Bu, yeni yeni anlaşılmaya başlanan potansiyel sonuçları olan ciddi bir güvenlik sorunudur. Ancak, bu sorunun sunucunun kendisine herhangi bir şekilde izinsiz girme olasılığını ortaya çıkarmadığını anlamak çok önemlidir. Kötü niyetli saldırganların potansiyel olarak bir kullanıcı ile bir web sitesi arasındaki etkileşimin kontrolünü ele geçirmesine izin verir. Web siteniz tüm bilgilere erişilebilen tamamen statik içerik içeriyorsa, bir saldırgan bu etkileşimi ele geçirerek çok az kazanç elde edebilir. Bu durumda bir saldırganın potansiyel olarak yapabileceği en ciddi şey, bir sayfanın belirli bir kullanıcıya nasıl göründüğünü değiştirmek olabilir.

Bunun en olası tehlikeyi oluşturduğu siteler, kullanıcıların bir tür hesaba veya girişe sahip olduğu ve gerçek dünya etkileri olan eylemler gerçekleştirebildikleri veya bulunmaması gereken verilere erişebildikleri sitelerdir. Bu güvenlik sorunu bu tür siteler için ciddi bir tehdit oluşturmaktadır; bir sitenin kontrolünü ele geçirmek için sunucuya girmenize gerek yoktur, bunun yerine kullanıcının işlerine erişebiliyorsanız

Tamam, Apache ile ilgili bilgiler nerede?
Bu sorunun belirli örneklerine karşı bir miktar koruma sağlayan âÃÂâ Apache 1.3.12

âÃÂâ 1.3.11'e yönelik eski Apache yaması, bu Apache sürümündeki bilinen sorunları ele aldı

âÃÂâ Kodlama Örnekleri sayfası, Apache modülleri, Perl ve PHP gibi yaygın Apache ile ilgili teknolojileri kullanarak bu soruna karşı koruma sağlamak için çıktınızı doğru şekilde nasıl kodlayacağınızı açıklar

Bunun, bu sorundan yararlanma yöntemleri konusunda son söz olmasını beklemiyoruz. Apache'nin kendisinde daha fazla hata bulunmasa bile, kullanıcıların bu sorunla başa çıkmasına yardımcı olmak için gelecekte Apache'de daha fazla değişiklik olması muhtemeldir. Sitelerin kendilerini bu tür saldırılara karşı korumaları için gerekli bilgilerin çoğunu sağlamamıza rağmen, bu sorunla ilişkili birçok açık sorun var.

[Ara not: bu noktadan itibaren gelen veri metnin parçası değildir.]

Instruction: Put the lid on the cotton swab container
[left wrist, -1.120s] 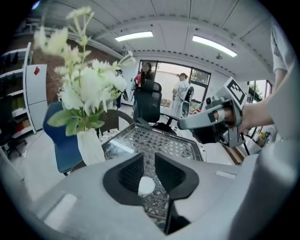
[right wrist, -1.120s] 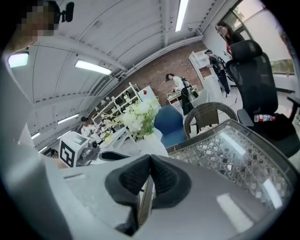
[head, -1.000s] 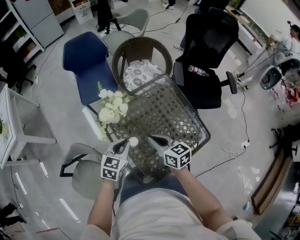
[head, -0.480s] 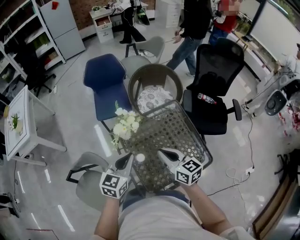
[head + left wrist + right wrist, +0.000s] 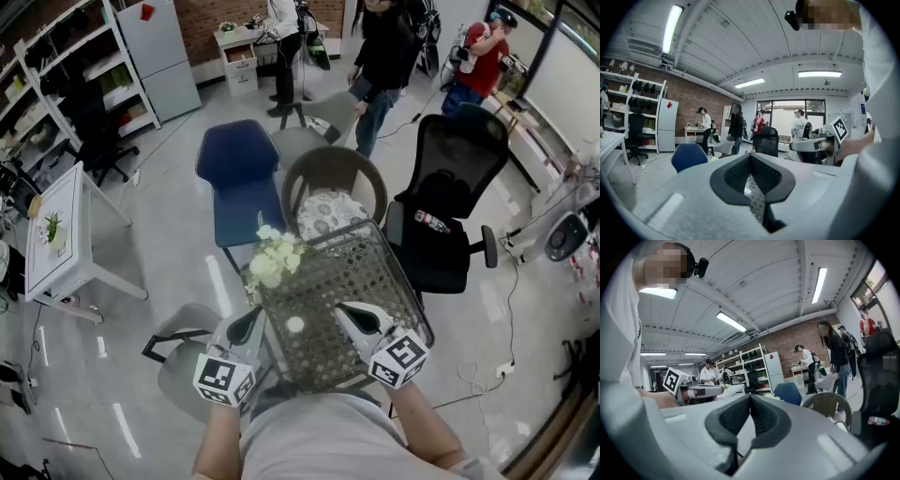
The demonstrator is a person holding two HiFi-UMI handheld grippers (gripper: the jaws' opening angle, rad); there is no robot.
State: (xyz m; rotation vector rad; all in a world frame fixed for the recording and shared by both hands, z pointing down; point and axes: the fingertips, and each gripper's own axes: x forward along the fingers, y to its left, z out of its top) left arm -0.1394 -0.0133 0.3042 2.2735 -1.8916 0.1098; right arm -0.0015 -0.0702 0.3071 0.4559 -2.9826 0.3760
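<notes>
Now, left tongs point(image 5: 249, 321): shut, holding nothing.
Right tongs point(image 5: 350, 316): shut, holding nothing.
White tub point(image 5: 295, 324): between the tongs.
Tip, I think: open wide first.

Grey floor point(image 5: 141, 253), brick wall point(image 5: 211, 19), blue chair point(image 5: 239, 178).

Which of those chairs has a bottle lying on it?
The black office chair: a bottle lies on its seat. The blue chair and wicker chair have none.
</notes>
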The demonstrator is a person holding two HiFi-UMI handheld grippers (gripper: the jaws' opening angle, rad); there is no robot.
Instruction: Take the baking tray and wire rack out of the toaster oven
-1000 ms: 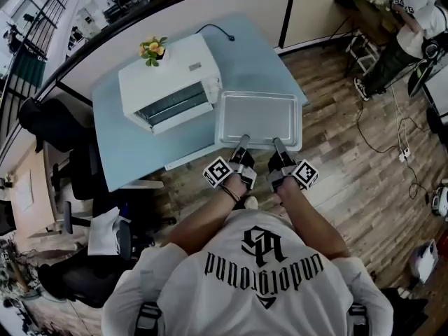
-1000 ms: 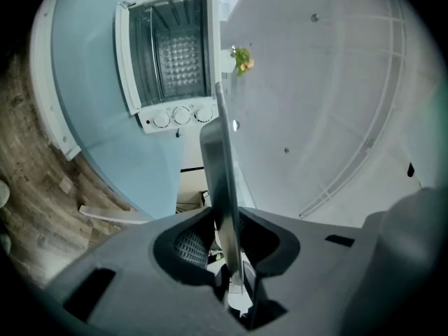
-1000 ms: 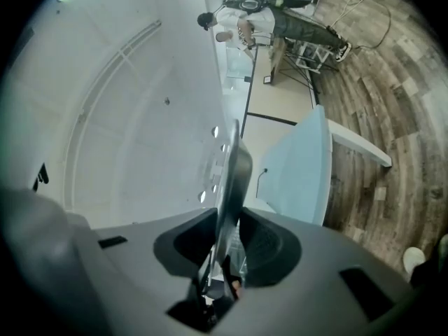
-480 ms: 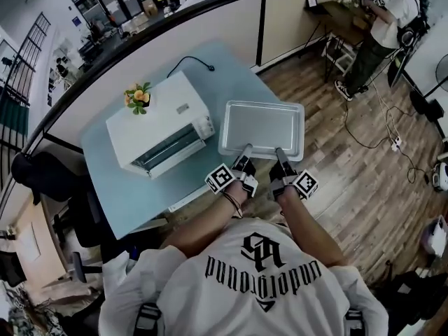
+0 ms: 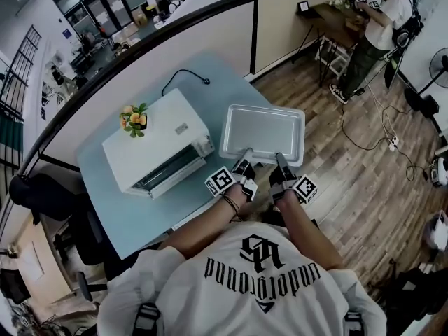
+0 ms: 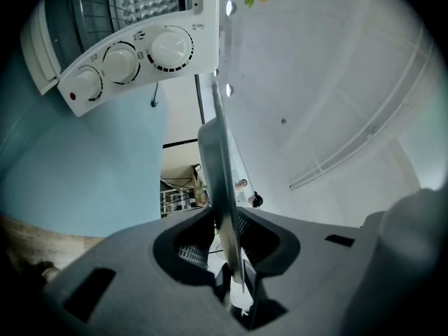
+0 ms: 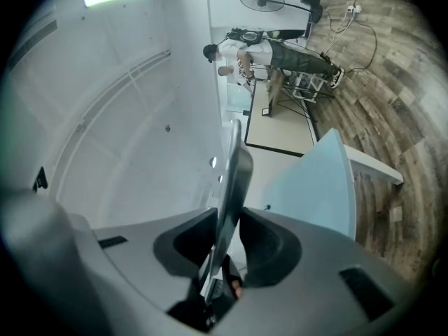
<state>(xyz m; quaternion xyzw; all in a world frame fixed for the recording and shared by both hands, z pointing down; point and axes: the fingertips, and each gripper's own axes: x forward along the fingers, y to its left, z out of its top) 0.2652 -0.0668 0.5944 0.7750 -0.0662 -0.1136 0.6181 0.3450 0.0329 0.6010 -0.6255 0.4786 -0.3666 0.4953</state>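
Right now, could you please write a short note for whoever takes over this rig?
Left gripper: shut on the near rim of the baking tray.
Right gripper: shut on the same rim.
Tray: held flat, right of the toaster oven, over the edge of the table.
Done: tray is out of the oven.
Left: set the tray down, then pull the wire rack, whose bars seem to show inside the oven.

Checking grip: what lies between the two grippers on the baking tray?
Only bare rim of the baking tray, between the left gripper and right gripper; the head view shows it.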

Bunun karmaşık bir sorun olduğunun farkındayız ve zaman elverdikçe sorunları ve düzeltmeleri daha derinlemesine açıklamak için bu sayfaları güncellemeyi umuyoruz.

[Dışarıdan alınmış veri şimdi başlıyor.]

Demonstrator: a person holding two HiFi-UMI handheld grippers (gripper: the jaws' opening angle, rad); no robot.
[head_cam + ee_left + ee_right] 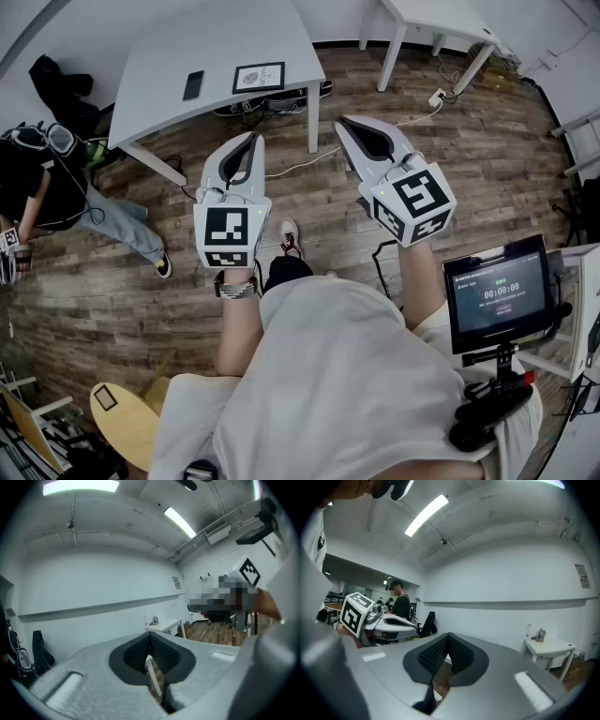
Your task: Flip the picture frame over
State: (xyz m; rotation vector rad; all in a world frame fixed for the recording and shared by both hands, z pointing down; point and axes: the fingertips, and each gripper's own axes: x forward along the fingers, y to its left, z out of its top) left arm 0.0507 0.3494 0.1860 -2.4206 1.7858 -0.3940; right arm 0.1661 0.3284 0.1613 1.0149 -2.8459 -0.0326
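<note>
Jaws of both grippers are clenched tip to tip, with nothing between them. Head view: the left gripper (252,139) and right gripper (341,122) point toward the white table (169,56) and stop short of its near edge; the picture frame (258,78) lies flat on that table near the same edge, just right of a dark phone (193,84). Left gripper view, then right gripper view: ribbed pads (136,653) meet at the front, grasping nothing, and likewise on the right (461,656).
</note>
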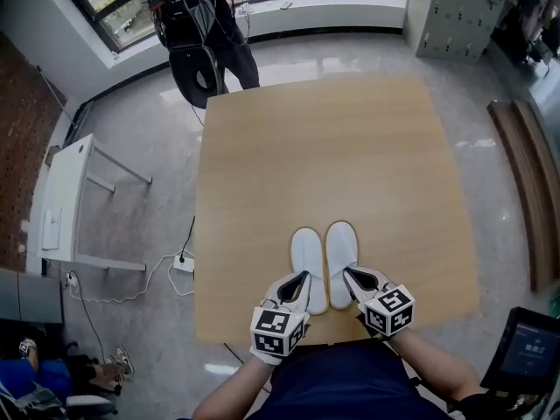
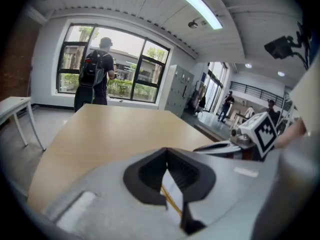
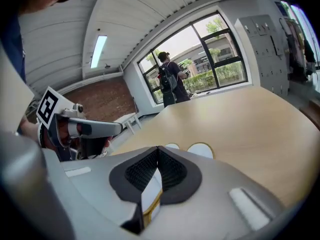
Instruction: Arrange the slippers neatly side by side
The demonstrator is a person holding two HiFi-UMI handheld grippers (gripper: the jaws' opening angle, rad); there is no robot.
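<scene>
As fingers (image 1: 297, 283) pinch heels (image 1: 316, 304), slippers (image 1: 308, 254) paired

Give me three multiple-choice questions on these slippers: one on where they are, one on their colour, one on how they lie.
1. Where on the table do the left slipper and right slipper lie?
A. far edge
B. near edge
C. left corner

2. What colour are their tops?
A. white
B. black
C. red

3. How do they lie?
A. stacked
B. side by side, toes pointing away
C. crossed

Answers:
1. B, the head view shows them just ahead of the near edge.
2. A, both tops are white.
3. B, they lie parallel and close together.
</scene>
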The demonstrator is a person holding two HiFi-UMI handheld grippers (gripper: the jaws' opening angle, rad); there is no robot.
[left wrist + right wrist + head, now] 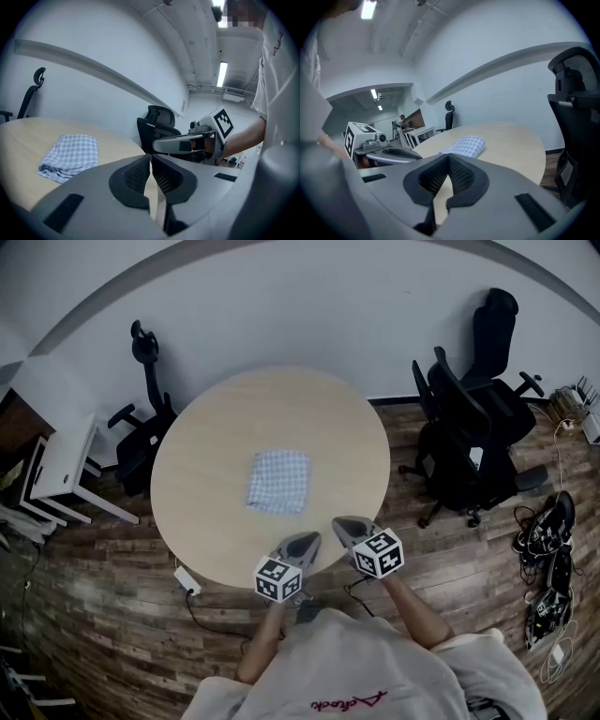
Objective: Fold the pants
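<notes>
Round table holds folded checked pants mid-top; your left gripper and right gripper hover over its near edge, jaws together, empty.

Round wooden table carries folded checked pants.

Black office chair runs off the edge.
</notes>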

Neden "Siteler Arası Komut Dosyası"adı?

Bu sorun yalnızca komut dosyası oluşturma ile ilgili değildir ve bu konuda mutlaka siteler arası bir şey yoktur. Peki neden isim? Sorun daha az anlaşıldığında daha önce icat edildi ve takılıp kaldı. İnan bana, daha iyi bir isim düşünmekten daha önemli işlerimiz vardı.


Bu sayfa grubuyla ilgili her türlü görüş ve önerilerinizi [email protected] adresine gönderebilirsiniz. Sorulara veya yardım taleplerine yanıt veremeyeceğimi unutmayın, bu nedenle göndermek üzere olduğunuz şey buysa, lütfen zahmet etmeyin.